C’est à ce prix qu’Il peut recréer en nous le monde nouveau d’une liberté normale du corps masculin et féminin, faits pour recevoir toutes les potentialités de la communion des personnes, du Père et du Fils dans l’Esprit Saint. Le corps masculin et le corps féminin ont été faits tels pour être les récepteurs dans l’absolu intime, profond, spirituel et éternel de toute la communion de chacune des Personnes divines l’Une dans l’Autre pour la production du Saint Esprit : nous avons été créés masculins et féminins à cause de cela, et il n’y a pas d’autre raison.
Pour méditer ce mystère, étant donné que cela me dépasse un peu, je vais puiser quelques phrases magnifiques où le Pape Jean Paul II parle de la signification sponsale du corps masculin et féminin. Nous relirons ces passages que nous allons méditer ensemble comme une illustration, comme le support révélé ( l’Eglise ouvrant ici à mon sens une doctrine relevant de l’infaillible ) de ce qui se passe dans la flagellation du Seigneur, dans la destruction de sa chair visible.
Le Pape dit :
‘‘Le corps de l’homme est le sacrement du spirituel et du divin’’.
Le sacrement, c’est à dire le signe sensible et efficace du spirituel et du divin. C’est ce corps-là que ceux qui préfèrent vivre au niveau de la concupiscence veulent détruire, et détruisent effectivement en le broyant.
‘‘Du point de vue de sa corporéité différenciée, l’homme est le signe extérieur visible de l’économie de la Vérité et de l’Amour de Dieu qui ont leur source en Dieu même.’’
Quand nous disons différencié, cela veut dire que le corps est ou bien masculin, ou bien féminin.

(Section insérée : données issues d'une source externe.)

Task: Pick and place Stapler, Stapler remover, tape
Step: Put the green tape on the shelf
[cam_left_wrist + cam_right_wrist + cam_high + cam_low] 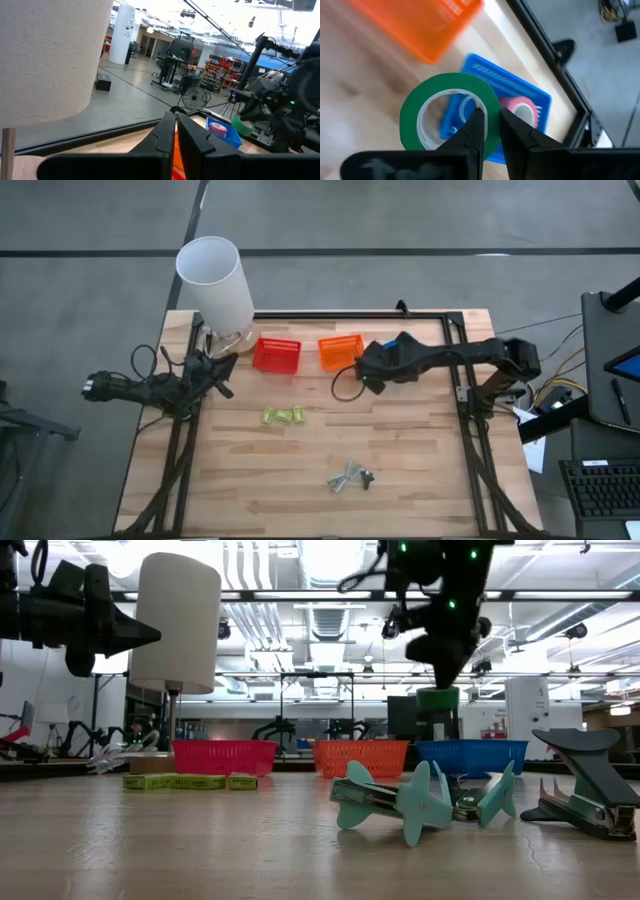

Par le fait que nous soyons entièrement accueil, entièrement don (le corps féminin est plutôt attiré dans le point de vue de l’abandon et de la profondeur du don, et le corps masculin plutôt dans l’ordre de l’accueil du don, de la réciprocité, et de l’universalité), notre corps est le signe sensible, le sacrement, de l’économie de la Vérité à l’intérieur de Dieu et de l’Amour à l’intérieur de Dieu, lesquels ont leur source en Dieu Lui-même :
Si nous voulons être dans la vérité et dans l’amour humainement, il faut que nous soyons bien en place dans la santé naturelle normale divine de notre corps masculin ou féminin. Si nous sommes dans la concupiscence, nous sommes exactement dans le sens opposé et nous allons vers l’image ressemblance asmodéenne infernale.
L’homme est le signe de la Vérité divine et de l’Amour divin dont Dieu est la source même en son corps ; non seulement il en est la signification, mais encore il en est l’aspiration. Si nous sommes féminin, si nous sommes masculin, et que nous ne vivons pas à travers ces besoins d’homme et de femme une aspiration de l’Intime de Dieu, c’est que nous sommes complètement perdus, complètement égarés quant au corps ; nous avons été livrés à une certaine réprobation ; nous sommes image ressemblance aspiration d’Asmodée (Asmodée est un des trois princes de l’Enfer, celui qui préside précisément à ce genre de prévarications).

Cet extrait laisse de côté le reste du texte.